In the listing below, find each line with the string "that" and return it.
-----
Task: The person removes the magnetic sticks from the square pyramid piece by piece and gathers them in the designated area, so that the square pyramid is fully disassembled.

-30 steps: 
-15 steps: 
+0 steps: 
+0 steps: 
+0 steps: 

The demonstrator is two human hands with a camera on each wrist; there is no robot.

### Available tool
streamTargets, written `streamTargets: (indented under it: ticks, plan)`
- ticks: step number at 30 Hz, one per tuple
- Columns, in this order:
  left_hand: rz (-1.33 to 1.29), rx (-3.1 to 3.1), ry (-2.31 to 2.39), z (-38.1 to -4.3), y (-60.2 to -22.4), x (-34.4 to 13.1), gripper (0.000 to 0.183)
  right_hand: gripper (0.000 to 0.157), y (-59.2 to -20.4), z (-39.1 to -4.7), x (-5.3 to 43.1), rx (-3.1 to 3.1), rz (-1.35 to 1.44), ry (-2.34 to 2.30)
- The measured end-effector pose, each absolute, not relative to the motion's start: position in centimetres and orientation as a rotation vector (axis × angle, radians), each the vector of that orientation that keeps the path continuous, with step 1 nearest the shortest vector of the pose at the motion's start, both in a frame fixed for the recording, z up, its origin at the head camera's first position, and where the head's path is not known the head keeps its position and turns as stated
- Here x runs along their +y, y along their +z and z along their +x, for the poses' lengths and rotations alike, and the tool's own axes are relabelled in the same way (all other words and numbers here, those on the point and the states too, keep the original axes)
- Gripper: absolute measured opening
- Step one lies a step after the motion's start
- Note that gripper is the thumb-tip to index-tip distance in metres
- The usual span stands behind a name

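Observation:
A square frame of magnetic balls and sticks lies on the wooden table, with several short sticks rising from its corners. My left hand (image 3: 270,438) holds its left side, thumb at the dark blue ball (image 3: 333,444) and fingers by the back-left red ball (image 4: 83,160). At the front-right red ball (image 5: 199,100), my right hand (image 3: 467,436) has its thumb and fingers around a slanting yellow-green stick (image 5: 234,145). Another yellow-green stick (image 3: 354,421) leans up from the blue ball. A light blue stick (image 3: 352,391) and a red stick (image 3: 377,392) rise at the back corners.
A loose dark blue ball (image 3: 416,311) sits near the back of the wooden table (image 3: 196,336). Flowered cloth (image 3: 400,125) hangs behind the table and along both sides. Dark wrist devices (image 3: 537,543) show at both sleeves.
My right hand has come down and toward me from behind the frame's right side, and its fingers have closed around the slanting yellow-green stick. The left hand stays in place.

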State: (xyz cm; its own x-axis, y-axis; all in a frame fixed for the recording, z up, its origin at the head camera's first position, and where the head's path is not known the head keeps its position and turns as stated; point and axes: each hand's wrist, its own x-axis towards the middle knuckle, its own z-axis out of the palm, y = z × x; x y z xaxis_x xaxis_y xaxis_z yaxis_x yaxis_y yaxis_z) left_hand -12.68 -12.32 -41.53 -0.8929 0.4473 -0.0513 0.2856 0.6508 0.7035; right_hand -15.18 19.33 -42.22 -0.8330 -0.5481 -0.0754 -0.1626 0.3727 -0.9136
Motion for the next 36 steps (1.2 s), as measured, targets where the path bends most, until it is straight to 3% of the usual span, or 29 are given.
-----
→ ANSWER FOR THIS EXERCISE
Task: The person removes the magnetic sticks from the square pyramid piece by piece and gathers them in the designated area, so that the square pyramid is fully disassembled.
- The measured end-effector pose, each absolute, not relative to the motion's start: position in centimetres and orientation as a rotation vector (axis × angle, radians), each the vector of that orientation that keeps the path continuous, with step 1 nearest the shortest vector of the pose at the motion's start, both in a frame fixed for the recording, z up, its origin at the head camera's first position, and where the head's path is not known the head keeps its position and turns as stated
- Note that gripper is the thumb-tip to index-tip distance in metres

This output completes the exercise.